## List Comprehensions VS Looping
https://stackoverflow.com/questions/22108488/are-list-comprehensions-and-functional-functions-faster-than-for-loops

The following are rough guidelines and educated guesses based on experience. You should time or profile your concrete use case to get hard numbers, and those numbers may occasionally disagree with the below.

A list comprehension is usually a tiny bit faster than the precisely equivalent for loop (that actually builds a list), most likely because it doesn't have to look up the list and its append method on every iteration. However, a list comprehension still does a bytecode-level loop.
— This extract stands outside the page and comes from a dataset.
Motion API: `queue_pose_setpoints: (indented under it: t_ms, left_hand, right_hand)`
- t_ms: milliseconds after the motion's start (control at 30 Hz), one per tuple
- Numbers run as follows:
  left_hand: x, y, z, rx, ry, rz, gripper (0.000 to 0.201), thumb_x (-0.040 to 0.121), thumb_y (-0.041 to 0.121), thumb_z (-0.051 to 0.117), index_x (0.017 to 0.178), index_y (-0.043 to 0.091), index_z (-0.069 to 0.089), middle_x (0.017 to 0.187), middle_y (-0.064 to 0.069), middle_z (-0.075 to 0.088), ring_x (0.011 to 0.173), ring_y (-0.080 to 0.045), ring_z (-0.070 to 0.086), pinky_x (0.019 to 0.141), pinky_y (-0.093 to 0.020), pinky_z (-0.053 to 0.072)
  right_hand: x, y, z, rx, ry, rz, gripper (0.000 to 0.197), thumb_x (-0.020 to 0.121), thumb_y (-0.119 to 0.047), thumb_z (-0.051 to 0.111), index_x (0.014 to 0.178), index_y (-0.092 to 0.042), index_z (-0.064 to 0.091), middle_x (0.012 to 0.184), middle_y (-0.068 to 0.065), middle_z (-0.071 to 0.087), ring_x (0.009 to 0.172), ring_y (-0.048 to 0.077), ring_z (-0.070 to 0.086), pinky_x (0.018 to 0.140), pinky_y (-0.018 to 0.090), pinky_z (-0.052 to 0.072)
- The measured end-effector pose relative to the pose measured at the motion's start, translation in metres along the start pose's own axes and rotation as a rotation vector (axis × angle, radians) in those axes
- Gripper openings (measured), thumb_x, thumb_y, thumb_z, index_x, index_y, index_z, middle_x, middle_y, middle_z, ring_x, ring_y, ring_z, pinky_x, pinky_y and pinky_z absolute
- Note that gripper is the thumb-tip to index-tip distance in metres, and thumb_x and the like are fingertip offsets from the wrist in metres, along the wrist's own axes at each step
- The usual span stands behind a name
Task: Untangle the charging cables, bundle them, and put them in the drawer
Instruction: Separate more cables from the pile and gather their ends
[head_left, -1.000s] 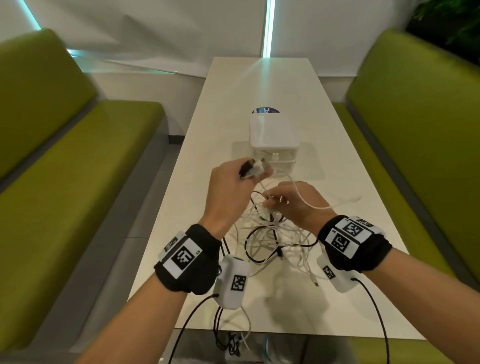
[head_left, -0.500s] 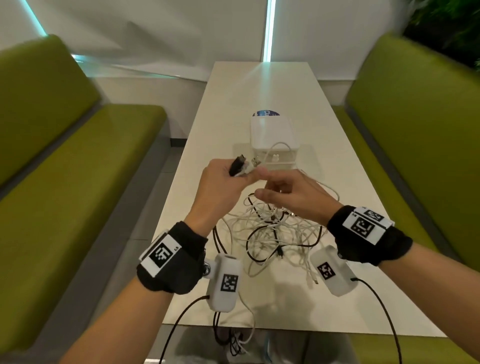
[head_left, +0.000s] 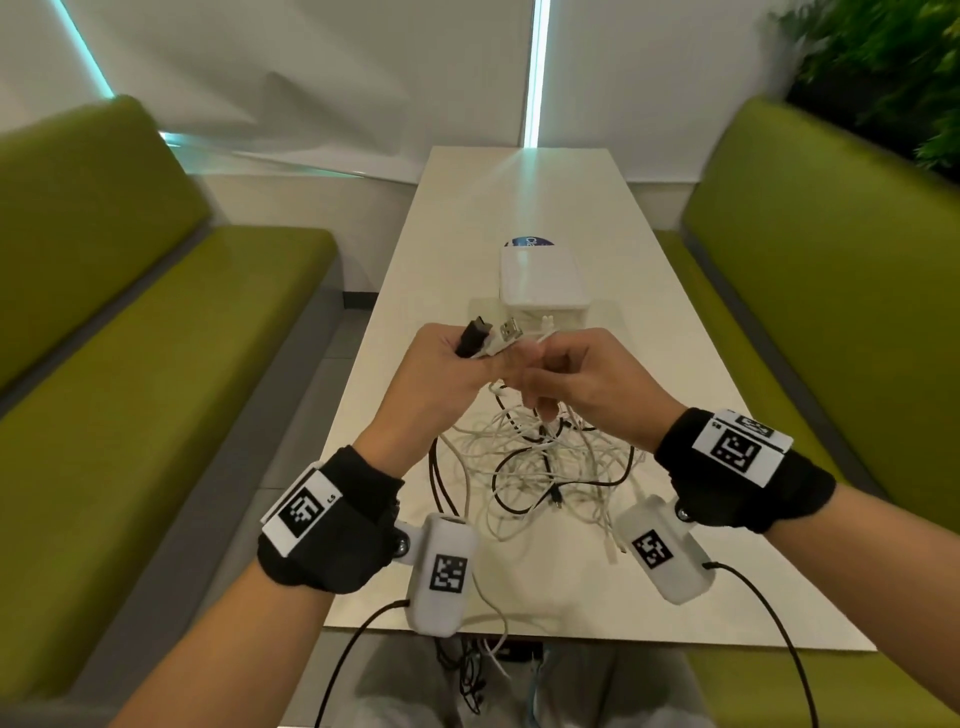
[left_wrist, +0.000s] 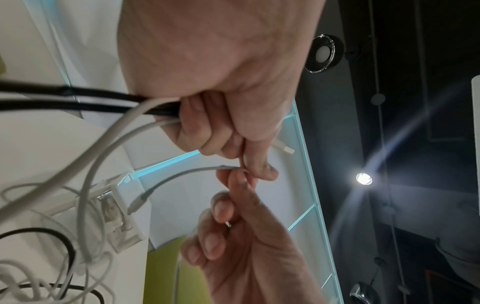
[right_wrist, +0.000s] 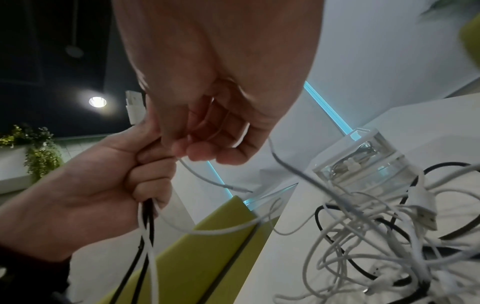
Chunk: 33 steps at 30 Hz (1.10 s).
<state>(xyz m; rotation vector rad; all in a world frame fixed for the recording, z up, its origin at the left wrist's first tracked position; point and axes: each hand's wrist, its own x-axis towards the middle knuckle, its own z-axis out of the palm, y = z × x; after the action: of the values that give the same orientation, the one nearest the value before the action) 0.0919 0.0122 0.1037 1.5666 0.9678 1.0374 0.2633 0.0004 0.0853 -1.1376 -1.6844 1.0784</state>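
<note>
Head view looks down a long white table (head_left: 519, 218) set between two green benches, one on the left (head_left: 156, 338) and one on the right (head_left: 810, 312), with a white wall behind, a thin strip of cyan light (head_left: 537, 73) running up it, and leafy plants (head_left: 883, 67) at the top right. A small white drawer box (head_left: 543, 283) stands on the middle of the table, its front clear, and a blue round sticker (head_left: 530, 241) shows just behind it. Between the box and the near edge lies a tangle of white and black cables (head_left: 545, 462), some strands hanging over the near edge.

The left hand (head_left: 447, 374) is raised above the tangle, its fingers clenched round a bunch of cable ends; a black plug (head_left: 475, 335) and a white plug (head_left: 506, 332) stick out of the top of the fist. The right hand (head_left: 582, 379) touches it, fingers curled, pinching a thin white cable.

Left wrist view adds what the head view hides: black and white cables (left_wrist: 103, 107) run into the fist from below, and the right thumb and finger (left_wrist: 241, 185) pinch a grey-white strand right against the left fingertips. It also shows a dark ceiling with a spot lamp (left_wrist: 363, 178).

Right wrist view shows cables trailing down out of the left fist (right_wrist: 103, 181) and small white items inside the box's clear drawers (right_wrist: 363, 162), too blurred to name.
</note>
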Motion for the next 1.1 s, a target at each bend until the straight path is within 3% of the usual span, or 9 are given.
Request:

Using a list comprehension in place of a loop that doesn't build a list, nonsensically accumulating a list of meaningless values and then throwing the list away, is often slower because of the overhead of creating and extending the list. List comprehensions aren't magic that is inherently faster than a good old loop.

In [62]:
import time

In [63]:
list_comp_start_time = time.time()
result = [i*i for i in range(0,100000)]
list_comp_end_time = time.time()
print("Time using list comprehension: " + str(list_comp_end_time - list_comp_start_time))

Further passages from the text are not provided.